Aussi depuis 2012 jusqu’à aujourd’hui nous avons cumulé environ 10 Md $ de dette, ce qui est énorme.

Ces reformes seront entamées immédiatement, d’autres attendront les ordres ou “recommandations” du FMI et les effets seront accentués selon l’incapacité de la Tunisie à rembourser sa dette. Par ailleurs, il est intéressant de voir le FMI prôner la transparence alors que M. Mati refuse de nous faire part de l’accord de “précaution” en argumentant sur le fait qu’il n’a pas encore été signé par le FMI pour être rendu publique. En tant que Tunisiens nous n’en saurons pas d’avantage sur le crédit que nous payerons par notre propre argent avant de l’avoir contracté. Ceci est similaire à celui qui emprunte de l’argent et qui doit signé l’emprunt pour connaître ensuite les conditions de celui qui lui prête cet argent. (K’attouss fi Chkara comme dirait le proverbe Tunisien).

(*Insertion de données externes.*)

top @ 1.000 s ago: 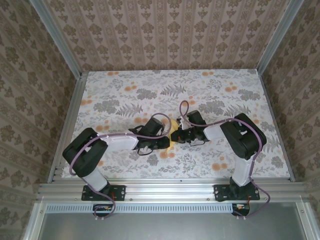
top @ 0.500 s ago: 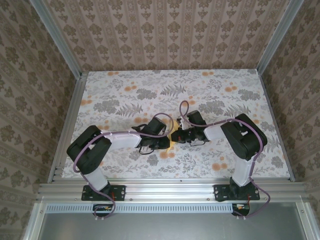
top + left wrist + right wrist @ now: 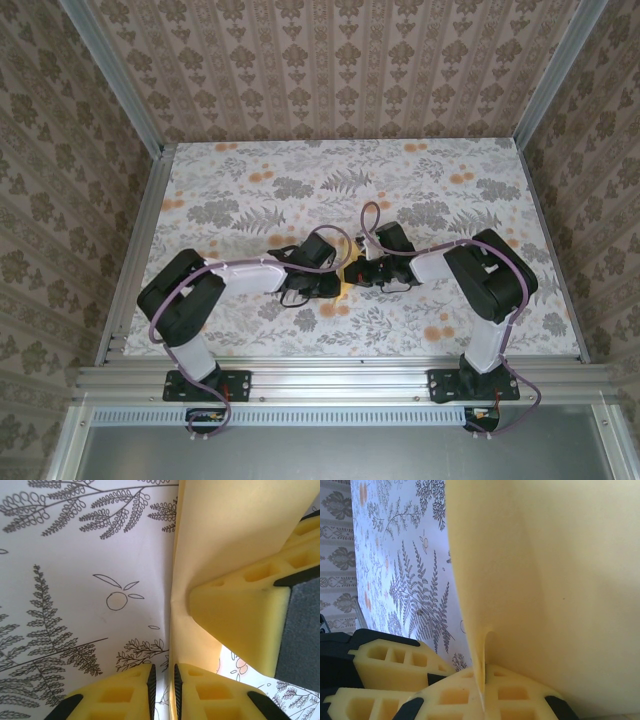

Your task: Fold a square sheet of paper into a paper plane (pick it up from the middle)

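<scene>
My left end effector (image 3: 162, 674) is clenched almost to nothing, and in the left wrist view the bent edge of the square sheet of paper (image 3: 240, 525) runs down into the thin slit between its two pads, so I judge I am grasping the paper. My right end effector (image 3: 482, 682) is clamped on the same sheet: a thin yellow edge stands straight up out of its closed pads.

From above, both of my arms meet near the middle of the flowered desk (image 3: 450, 180). Just a sliver of yellow shows between them.

The sheet is off the desk, standing roughly on edge between my two grips. It rises past both wrist cameras as a broad, smooth yellow surface. Along its side I see one soft bend, more a curl than a pressed crease. I cannot tell whether the yellow surface is one layer or two.

So I judge the task to be at an early stage. The pickup is done and perhaps a first fold is started. Nothing here looks like a paper plane: no pointed nose, no narrow dart, no set of sharp creases. Nearly all the folding remains.
</scene>
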Available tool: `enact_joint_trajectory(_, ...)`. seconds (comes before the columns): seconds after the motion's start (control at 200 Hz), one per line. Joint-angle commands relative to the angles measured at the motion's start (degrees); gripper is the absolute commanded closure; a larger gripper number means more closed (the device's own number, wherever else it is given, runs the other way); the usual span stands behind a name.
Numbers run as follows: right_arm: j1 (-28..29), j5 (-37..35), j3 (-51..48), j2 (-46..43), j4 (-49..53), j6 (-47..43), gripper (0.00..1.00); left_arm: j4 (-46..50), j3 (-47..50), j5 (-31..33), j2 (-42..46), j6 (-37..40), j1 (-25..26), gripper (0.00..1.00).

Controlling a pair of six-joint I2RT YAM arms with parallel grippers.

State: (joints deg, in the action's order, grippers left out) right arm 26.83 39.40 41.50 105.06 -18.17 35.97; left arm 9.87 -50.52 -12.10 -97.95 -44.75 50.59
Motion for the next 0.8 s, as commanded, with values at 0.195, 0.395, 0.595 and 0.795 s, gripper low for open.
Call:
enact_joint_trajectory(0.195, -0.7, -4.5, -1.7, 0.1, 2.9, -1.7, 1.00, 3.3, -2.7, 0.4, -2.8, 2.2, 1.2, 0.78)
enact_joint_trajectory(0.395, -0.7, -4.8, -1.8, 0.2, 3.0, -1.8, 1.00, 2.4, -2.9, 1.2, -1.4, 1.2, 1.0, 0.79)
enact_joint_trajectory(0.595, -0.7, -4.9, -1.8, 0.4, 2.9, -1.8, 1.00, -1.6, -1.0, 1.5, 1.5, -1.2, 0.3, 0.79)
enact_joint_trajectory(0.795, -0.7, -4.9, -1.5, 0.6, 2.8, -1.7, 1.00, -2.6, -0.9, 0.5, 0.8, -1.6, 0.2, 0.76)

Pour ce qui est du niveau de la dette, Amine Mati, chargé du dossier du prêt pour la Tunisie, le gouverneur de la BCT ainsi le ministre des Finances n’arrivent vraisemblablement pas à s’entendre sur sa valeur, qui serait entre 45% et 50% du PIB. Il est aussi important de mentionner que le cumul des dettes, nous ramène à un niveau d’endettement assez avancé et que dans le cas d’un choc exogène dû, par exemple, à l’accroissement de la crise en Europe, notre taux d’endettement pourrait devenir très dangereux et incontrôlable. Nous serons incapables de rembourser la dette et obligés d’accentuer ces “réformes” afin de prélever plus d’argent du contribuable (peuple Tunisien) et sacrifier nos entreprises publiques pour honorer ainsi la dette.

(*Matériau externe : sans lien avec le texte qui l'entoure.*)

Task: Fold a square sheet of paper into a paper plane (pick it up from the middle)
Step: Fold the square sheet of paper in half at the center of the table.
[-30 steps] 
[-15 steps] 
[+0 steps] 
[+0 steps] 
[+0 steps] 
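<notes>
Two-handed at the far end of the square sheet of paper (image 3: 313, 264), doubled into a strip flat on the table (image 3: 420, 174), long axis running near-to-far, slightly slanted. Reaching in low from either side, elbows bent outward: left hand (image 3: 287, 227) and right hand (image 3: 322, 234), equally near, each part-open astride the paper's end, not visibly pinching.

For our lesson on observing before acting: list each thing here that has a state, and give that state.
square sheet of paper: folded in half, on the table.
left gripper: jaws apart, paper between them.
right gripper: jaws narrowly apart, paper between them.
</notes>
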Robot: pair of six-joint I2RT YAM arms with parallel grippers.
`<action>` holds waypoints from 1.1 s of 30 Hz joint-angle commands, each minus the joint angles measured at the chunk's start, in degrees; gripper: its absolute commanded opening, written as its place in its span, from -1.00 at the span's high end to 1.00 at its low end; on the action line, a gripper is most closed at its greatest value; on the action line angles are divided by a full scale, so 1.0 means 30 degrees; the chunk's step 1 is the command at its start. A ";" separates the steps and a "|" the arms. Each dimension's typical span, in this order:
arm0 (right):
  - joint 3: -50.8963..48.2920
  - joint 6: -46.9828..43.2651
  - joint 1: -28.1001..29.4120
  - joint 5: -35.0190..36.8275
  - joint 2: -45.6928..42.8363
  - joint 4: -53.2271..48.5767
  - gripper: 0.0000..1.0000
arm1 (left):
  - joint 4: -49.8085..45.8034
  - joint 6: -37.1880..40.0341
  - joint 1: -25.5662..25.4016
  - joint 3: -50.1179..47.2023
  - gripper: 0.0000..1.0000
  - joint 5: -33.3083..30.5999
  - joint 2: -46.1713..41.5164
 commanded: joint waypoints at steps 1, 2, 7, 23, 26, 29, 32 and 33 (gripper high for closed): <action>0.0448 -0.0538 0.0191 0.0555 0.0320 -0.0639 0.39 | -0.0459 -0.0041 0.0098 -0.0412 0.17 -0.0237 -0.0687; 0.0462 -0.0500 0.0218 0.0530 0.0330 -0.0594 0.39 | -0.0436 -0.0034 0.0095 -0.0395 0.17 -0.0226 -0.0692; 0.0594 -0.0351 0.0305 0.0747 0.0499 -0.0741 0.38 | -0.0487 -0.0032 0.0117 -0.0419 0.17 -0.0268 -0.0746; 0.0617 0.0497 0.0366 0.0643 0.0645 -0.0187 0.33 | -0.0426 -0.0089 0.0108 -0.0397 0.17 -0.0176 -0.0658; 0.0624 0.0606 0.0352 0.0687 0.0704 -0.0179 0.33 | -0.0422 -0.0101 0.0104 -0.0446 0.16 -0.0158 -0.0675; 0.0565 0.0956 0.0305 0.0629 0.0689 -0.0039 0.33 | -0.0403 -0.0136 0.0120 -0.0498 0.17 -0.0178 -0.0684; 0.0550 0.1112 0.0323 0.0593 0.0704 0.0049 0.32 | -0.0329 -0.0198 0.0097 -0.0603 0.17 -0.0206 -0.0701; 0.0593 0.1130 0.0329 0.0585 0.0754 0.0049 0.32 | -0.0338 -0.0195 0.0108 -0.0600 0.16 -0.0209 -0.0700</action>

Le plus vicieux dans cette affaire est que plus nous nous rendons esclaves de la dette et plus nos créanciers auront la légitimité de contrôler et de dicter notre politique. Par ailleurs, il est important de mentionner que Amine Mati, chef de mission du FMI pour la dette tunisienne, serait soupçonné en Mauritanie de falsification des indicateurs économiques pour le profit du gouvernement mauritanien, applaudissant ainsi des indicateurs économiques au vert alors que la Mauritanie sombrait dans un désastre économique sans égal à cause des réformes structurelles engagées.

Quelles sont les autres options de financement pour le gouvernement ?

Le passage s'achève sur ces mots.